A number of the new company’s Las Vegas strip properties could be on the auction block later this year, Reeg suggested.
Eldorado last year took a 20% stake in the William Hill US sportsbook company, and the new business would have potential overlaps in the Atlantic City casino sportsbook industry.
Caesars operates more than two dozen sportsbooks in Nevada, New Jersey, Iowa, Indiana, New York, Pennsylvania, and Mississippi. William Hill operates in the first four of those states.
There could be a “monetization” of some of the sportsbook deals to outside sources in the next 12 to 18 months, Reeg suggested.
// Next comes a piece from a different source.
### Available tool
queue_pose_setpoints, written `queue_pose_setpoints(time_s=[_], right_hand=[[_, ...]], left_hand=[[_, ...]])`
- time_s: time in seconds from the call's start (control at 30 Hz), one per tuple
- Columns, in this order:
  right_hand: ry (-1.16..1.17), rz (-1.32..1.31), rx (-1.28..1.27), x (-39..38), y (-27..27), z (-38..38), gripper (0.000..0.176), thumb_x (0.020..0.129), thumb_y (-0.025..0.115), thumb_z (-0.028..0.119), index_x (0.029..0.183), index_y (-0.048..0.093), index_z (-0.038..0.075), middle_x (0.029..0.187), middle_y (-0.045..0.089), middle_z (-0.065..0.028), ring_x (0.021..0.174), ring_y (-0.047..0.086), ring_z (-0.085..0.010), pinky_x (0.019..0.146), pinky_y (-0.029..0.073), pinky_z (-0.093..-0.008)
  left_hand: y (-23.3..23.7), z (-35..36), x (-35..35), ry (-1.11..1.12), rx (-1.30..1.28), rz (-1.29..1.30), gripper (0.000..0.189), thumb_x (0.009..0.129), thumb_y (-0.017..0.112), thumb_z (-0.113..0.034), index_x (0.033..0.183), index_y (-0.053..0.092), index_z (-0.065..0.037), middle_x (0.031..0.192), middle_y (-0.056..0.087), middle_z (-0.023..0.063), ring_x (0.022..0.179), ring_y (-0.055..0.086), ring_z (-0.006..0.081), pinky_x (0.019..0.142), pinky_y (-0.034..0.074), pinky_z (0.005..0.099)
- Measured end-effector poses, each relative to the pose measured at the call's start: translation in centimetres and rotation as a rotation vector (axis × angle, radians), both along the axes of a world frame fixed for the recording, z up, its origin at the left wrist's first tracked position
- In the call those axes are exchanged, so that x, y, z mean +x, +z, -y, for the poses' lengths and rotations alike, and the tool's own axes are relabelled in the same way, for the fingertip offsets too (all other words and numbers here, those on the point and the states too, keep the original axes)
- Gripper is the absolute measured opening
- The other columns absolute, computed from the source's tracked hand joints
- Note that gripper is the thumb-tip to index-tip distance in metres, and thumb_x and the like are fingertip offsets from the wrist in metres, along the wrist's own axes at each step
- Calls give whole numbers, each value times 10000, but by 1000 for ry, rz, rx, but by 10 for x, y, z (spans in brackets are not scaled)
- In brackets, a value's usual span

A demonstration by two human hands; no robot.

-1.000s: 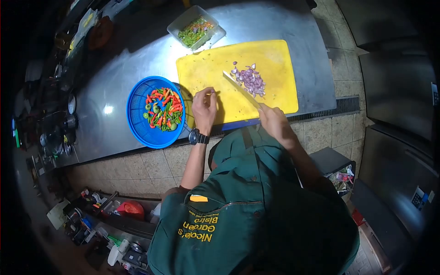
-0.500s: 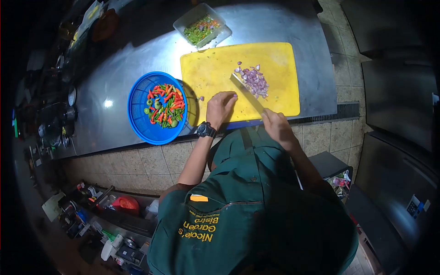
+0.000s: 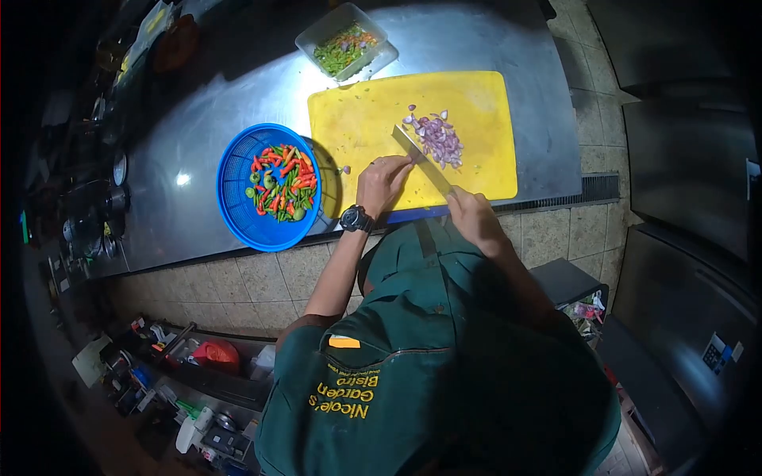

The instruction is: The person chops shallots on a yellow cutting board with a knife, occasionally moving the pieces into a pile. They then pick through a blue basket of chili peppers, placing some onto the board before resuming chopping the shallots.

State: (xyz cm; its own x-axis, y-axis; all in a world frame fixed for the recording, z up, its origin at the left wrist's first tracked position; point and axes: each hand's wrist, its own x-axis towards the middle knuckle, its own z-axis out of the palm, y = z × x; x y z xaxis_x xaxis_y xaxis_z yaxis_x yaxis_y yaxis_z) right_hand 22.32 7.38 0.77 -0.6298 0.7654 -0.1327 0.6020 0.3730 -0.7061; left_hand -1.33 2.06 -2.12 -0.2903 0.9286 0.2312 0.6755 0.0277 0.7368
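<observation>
My right hand (image 3: 474,217) is wrapped round the handle of a knife (image 3: 423,163), whose blade slants up and left over the yellow cutting board (image 3: 357,115). Right of the blade lies a pile of chopped purple shallots (image 3: 440,141). My left hand (image 3: 382,181), with a black watch at the wrist, has its fingers pressed together beside the blade; what they pinch is too small to name. A small shallot piece (image 3: 345,170) lies on the board left of that hand.
Left of the board stands a blue basket (image 3: 230,190) of red and green chillies with small green fruits. Behind the board, a clear container (image 3: 311,38) holds chopped green and orange pieces. All rest on a metal table (image 3: 171,151).
The fingers of my left hand have come together and closer to the blade. My right hand and the knife have shifted slightly left.
</observation>
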Motion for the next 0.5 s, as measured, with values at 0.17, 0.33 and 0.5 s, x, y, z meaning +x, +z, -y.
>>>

Reeg said he is mindful of the ongoing struggles of Atlantic City employees at the new company’s properties. He said of the COVID-19 pandemic that “my household has dealt with it personally,” and that as the son of a union carpenter, he has experienced the upheaval of company layoffs.

About half of the company’s casino workers have been able to return to work, Reeg said.
The second-to-last hurdle for the deal was cleared on Monday, when the Indiana Horse Racing Commission joined the state’s gaming commission in approving the merger.